→ Work instructions
A single number is needed: how many lines of the data hold the word "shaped".

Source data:
══════════════════════════════
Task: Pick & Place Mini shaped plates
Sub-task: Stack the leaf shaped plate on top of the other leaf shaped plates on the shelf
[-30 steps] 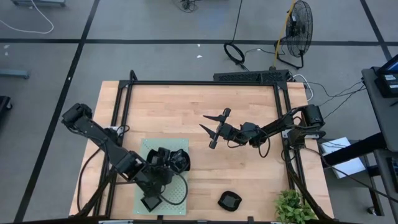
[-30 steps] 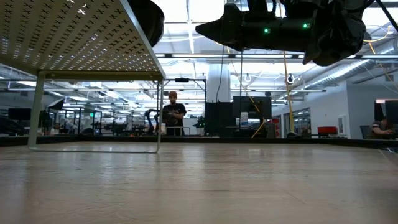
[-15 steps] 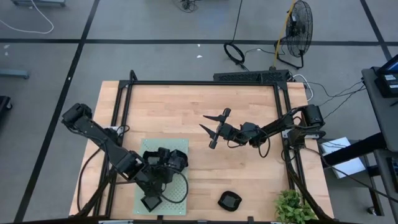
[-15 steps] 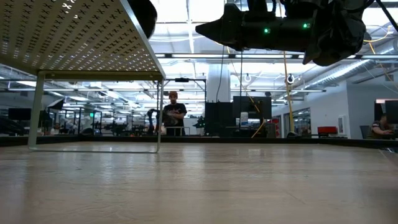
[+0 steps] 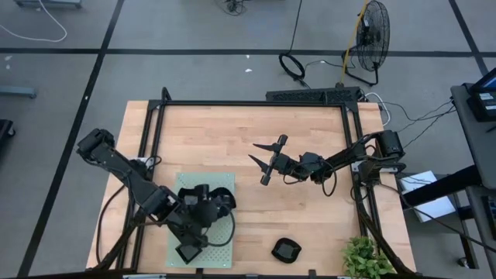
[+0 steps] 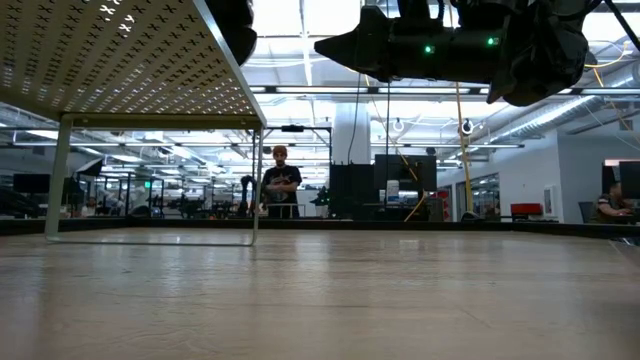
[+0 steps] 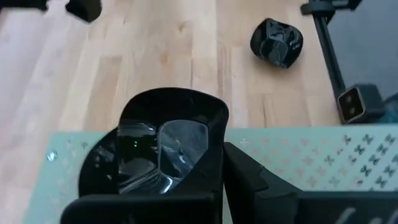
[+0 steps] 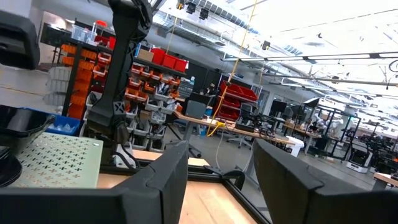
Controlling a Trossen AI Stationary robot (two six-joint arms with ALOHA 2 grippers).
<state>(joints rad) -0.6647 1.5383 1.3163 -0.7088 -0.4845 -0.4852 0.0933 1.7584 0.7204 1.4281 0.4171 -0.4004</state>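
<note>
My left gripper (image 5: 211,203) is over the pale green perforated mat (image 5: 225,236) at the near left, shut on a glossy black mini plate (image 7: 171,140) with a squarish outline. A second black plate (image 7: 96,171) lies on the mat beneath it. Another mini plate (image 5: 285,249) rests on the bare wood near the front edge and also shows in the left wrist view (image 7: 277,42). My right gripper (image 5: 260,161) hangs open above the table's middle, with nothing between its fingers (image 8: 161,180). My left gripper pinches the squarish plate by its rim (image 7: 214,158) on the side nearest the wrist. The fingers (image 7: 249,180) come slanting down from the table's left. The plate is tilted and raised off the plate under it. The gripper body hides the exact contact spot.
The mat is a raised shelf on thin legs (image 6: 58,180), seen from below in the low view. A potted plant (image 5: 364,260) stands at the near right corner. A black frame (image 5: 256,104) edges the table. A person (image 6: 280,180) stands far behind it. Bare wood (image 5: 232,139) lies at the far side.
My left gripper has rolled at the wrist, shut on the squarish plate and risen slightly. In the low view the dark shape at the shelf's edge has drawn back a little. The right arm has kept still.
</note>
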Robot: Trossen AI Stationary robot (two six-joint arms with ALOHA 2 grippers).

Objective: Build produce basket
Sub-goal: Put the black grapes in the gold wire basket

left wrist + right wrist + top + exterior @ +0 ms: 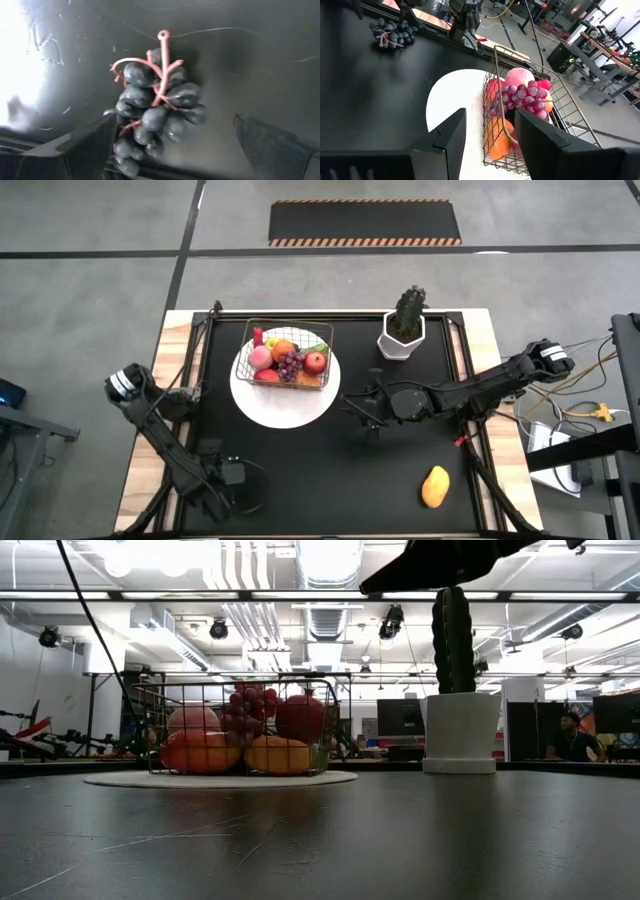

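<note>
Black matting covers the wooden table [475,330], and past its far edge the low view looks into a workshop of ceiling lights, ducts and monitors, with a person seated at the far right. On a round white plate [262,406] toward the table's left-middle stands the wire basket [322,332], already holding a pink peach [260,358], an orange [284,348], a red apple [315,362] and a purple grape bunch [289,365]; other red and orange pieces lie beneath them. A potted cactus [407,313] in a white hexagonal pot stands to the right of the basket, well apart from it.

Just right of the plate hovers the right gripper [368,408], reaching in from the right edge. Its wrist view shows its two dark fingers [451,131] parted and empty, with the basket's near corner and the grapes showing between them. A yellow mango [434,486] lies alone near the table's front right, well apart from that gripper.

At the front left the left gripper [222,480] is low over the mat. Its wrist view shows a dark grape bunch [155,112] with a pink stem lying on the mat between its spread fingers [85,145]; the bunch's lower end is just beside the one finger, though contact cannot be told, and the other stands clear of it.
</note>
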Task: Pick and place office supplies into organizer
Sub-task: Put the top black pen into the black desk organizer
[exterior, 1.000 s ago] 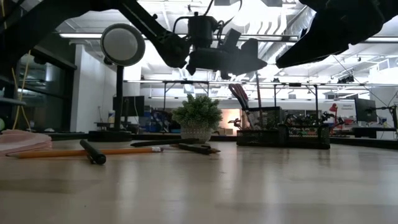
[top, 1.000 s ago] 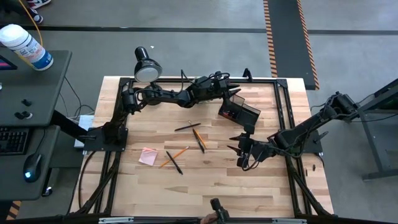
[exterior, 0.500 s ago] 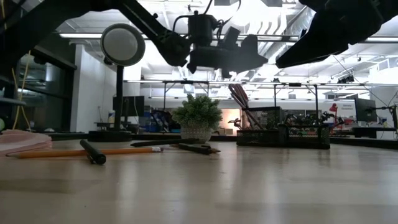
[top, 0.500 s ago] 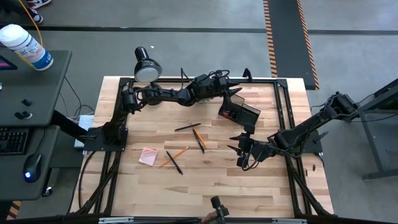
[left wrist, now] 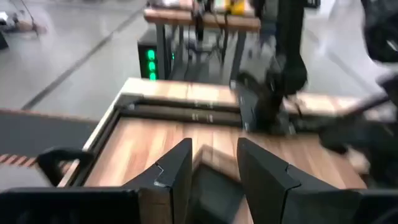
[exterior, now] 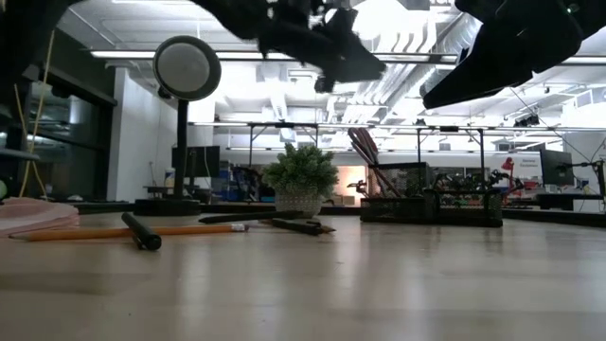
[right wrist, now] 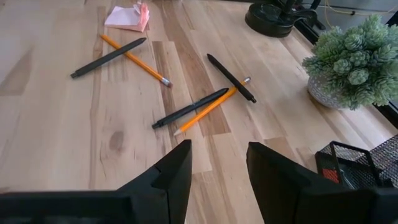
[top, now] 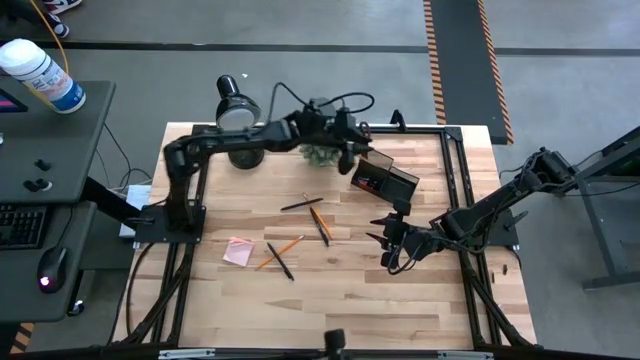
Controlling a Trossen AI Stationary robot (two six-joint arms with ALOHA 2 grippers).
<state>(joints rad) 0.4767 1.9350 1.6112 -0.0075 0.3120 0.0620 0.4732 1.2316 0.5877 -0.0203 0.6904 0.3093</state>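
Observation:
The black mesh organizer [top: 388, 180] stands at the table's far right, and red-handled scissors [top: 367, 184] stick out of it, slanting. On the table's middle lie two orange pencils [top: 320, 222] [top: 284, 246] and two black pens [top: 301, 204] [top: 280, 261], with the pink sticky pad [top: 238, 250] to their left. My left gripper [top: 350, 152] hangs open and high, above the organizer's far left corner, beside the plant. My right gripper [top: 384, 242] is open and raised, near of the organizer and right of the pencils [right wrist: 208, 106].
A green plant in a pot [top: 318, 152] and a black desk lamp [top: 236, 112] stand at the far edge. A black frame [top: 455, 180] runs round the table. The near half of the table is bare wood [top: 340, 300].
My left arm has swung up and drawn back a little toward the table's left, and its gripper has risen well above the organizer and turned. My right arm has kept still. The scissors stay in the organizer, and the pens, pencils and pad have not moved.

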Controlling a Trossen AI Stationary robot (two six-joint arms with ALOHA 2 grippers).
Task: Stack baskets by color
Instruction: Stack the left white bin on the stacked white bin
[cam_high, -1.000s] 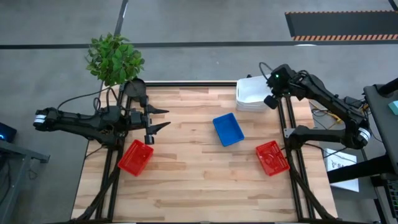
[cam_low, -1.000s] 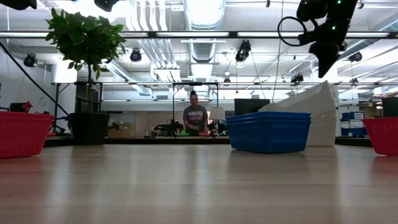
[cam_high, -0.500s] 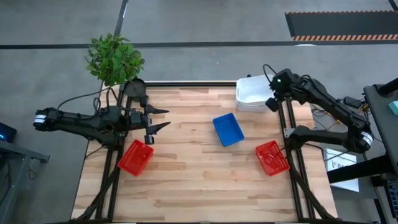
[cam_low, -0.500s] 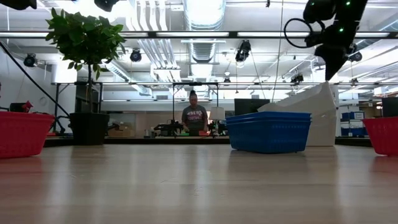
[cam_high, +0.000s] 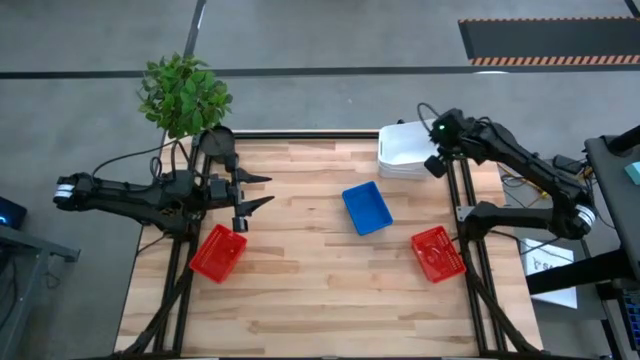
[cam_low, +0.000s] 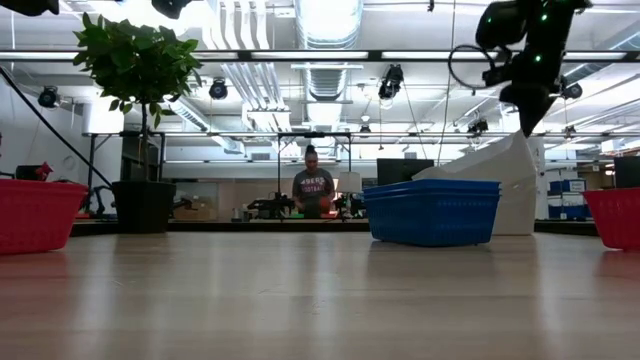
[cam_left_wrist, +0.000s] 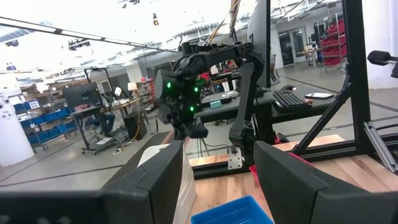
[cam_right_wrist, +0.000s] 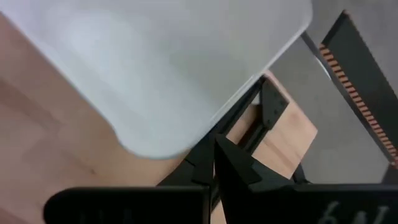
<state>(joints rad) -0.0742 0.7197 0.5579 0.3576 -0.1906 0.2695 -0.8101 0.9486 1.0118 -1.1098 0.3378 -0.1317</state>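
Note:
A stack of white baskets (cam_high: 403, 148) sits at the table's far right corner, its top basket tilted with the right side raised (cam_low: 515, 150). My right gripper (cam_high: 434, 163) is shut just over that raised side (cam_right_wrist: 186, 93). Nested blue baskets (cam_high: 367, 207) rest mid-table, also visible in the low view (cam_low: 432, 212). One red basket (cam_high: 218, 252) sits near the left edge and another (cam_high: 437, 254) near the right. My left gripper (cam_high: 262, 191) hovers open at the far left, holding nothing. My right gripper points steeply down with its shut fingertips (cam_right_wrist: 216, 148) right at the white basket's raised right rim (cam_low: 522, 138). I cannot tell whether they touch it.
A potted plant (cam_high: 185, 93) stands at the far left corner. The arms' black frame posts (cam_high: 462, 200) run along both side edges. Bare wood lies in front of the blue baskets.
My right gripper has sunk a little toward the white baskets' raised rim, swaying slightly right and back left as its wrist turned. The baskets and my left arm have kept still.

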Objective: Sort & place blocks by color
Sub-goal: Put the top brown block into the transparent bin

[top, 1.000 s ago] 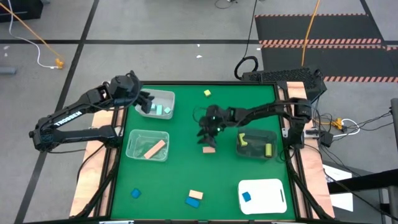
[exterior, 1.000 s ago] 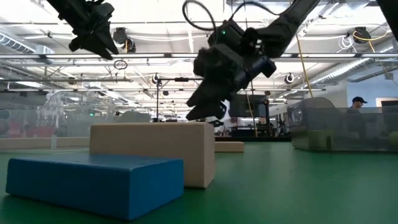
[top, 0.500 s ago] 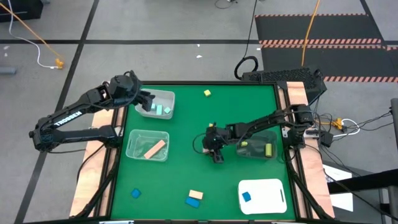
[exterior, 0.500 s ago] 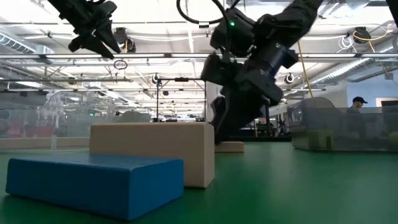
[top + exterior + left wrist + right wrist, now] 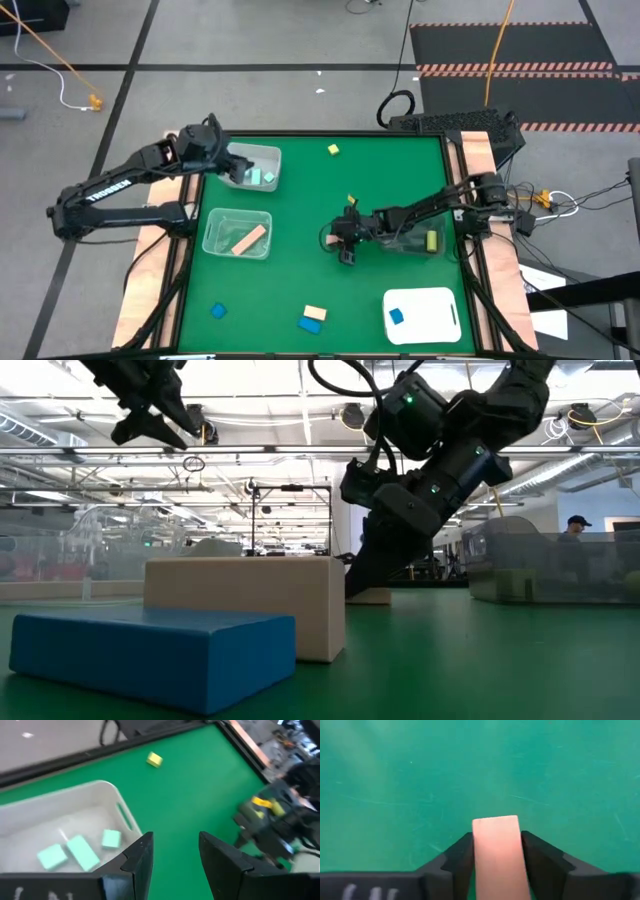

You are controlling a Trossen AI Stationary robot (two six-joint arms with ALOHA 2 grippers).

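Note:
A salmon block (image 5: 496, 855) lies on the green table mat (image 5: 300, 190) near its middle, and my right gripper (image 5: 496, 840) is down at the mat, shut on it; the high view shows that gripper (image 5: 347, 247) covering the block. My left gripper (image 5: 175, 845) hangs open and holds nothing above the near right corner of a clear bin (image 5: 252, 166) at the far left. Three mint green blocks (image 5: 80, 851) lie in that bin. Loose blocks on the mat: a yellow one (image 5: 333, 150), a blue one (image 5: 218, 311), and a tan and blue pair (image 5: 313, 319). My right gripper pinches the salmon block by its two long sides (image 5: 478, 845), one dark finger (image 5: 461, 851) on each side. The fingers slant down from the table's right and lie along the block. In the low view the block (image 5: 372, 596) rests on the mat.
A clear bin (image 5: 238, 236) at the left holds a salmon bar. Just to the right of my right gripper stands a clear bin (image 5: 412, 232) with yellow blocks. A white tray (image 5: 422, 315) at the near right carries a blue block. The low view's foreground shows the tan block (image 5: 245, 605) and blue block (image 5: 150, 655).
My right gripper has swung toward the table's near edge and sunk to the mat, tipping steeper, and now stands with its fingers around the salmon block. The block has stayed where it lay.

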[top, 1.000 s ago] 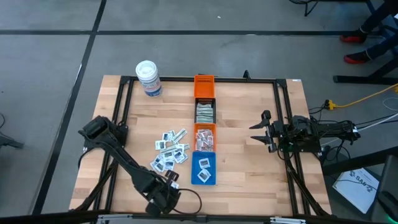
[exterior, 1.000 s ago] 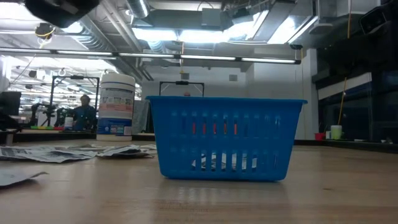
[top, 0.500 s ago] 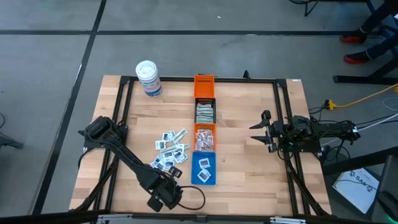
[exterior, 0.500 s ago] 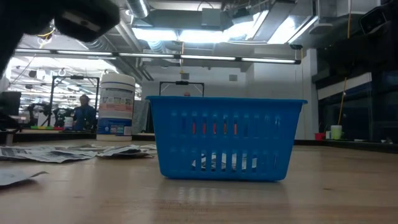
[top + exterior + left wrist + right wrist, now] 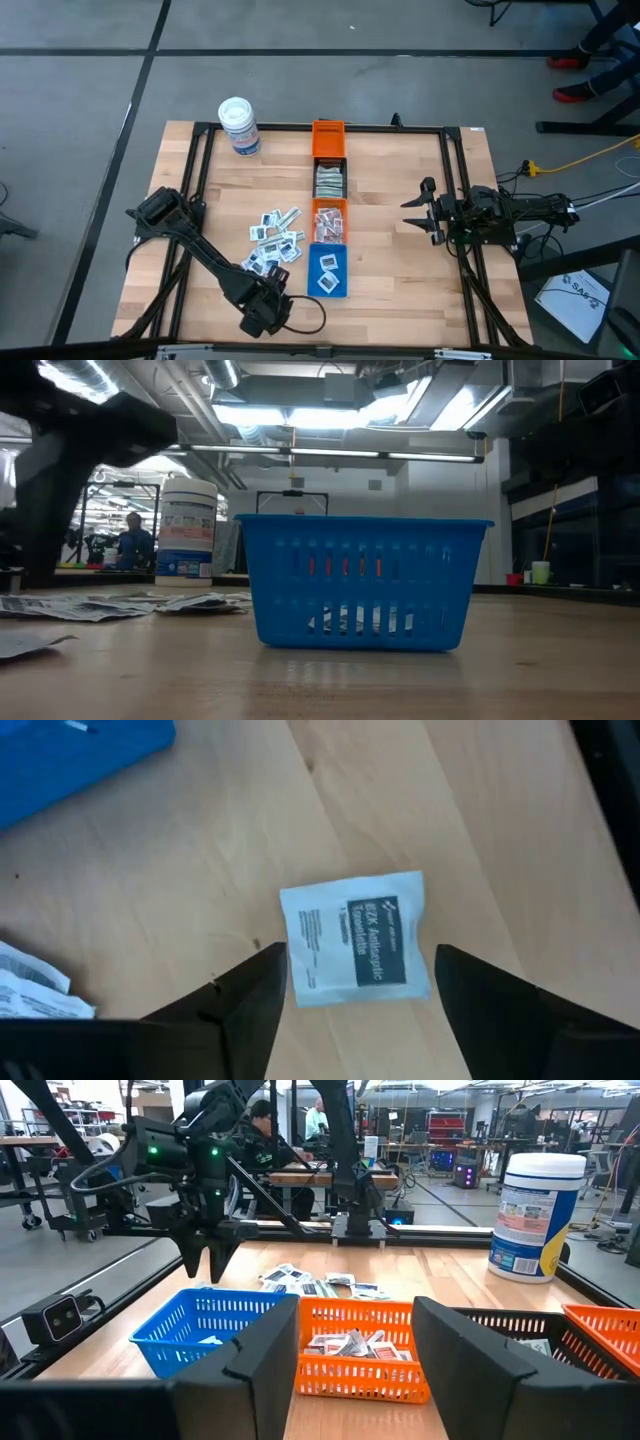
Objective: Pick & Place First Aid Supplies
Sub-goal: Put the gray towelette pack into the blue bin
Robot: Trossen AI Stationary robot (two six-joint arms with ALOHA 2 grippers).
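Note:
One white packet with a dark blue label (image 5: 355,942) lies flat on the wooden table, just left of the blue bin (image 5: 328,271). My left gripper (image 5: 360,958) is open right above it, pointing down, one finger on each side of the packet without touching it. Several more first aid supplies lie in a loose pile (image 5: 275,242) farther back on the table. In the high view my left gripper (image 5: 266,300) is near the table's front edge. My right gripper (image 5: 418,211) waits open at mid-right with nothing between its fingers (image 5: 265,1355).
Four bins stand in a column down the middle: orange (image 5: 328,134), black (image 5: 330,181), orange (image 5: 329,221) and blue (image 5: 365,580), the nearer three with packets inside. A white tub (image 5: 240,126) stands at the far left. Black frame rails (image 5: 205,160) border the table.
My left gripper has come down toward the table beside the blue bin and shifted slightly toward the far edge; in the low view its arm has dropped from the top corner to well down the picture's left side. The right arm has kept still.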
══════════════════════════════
→ Solution to the exercise
2